Flagstaff, AZ – Earth Notes: Climate Change II: Marmots
This week Earth Notes continues its series on climate change in the southwestern uplands with a look at some mountain dwellers. Back east the big rodents known as woodchucks are famous for their starring role on Groundhog Day. Out west their close relatives are called marmots, or whistlepigs and they may be harbingers of new climate patterns.

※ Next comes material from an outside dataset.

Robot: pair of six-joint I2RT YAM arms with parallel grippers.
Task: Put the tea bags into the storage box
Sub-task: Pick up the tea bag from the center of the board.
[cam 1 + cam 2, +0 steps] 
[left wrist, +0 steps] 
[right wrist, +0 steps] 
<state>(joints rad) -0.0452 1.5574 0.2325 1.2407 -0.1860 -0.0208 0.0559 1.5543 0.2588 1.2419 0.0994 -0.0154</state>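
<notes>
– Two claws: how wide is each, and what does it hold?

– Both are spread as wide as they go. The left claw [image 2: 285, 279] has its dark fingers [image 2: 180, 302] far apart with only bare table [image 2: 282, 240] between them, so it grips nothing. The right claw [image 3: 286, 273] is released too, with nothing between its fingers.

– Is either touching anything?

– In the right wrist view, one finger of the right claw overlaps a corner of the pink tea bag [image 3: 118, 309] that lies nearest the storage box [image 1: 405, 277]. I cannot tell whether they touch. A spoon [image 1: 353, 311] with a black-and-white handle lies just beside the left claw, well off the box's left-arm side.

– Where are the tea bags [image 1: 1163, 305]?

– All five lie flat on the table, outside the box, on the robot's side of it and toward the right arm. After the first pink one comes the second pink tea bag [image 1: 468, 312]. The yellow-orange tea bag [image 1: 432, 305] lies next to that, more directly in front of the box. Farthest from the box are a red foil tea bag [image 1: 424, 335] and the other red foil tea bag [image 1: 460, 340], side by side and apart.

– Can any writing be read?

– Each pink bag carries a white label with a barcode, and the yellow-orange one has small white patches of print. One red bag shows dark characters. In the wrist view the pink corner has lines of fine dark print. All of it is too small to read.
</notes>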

Yellow-bellied marmots are common in the high mountains of Utah, Colorado, and northern New Mexico. They live in grassy meadows, among boulders at the forest edge, and up into open alpine areas.
You're likely to hear them before you see them. A marmot shows no shyness when a trespasser enters its territory. Standing sentinel atop a boulder, it emits a shrill, ear-splitting call. It's a warning to all comers coyote, bear, dog, or human to keep a respectful distance. The call also serves to warn nearby marmots.
As nights turn chillier, marmots go into hibernation. Well insulated with layers of fat, they retreat to a den around September and stay there through the winter.
But spring for marmots appears to be coming earlier. Marmots monitored at the Rocky Mountain Biological Lab near Crested Butte, Colorado, have been emerging well over a month earlier than they did two decades ago. Rising air temperatures toward the end of April are luring them out.
But an earlier spring isn't necessarily a benefit, as snow may still be on the ground and food may not be available. Maybe that's a new marmot warning signal one we may want to heed.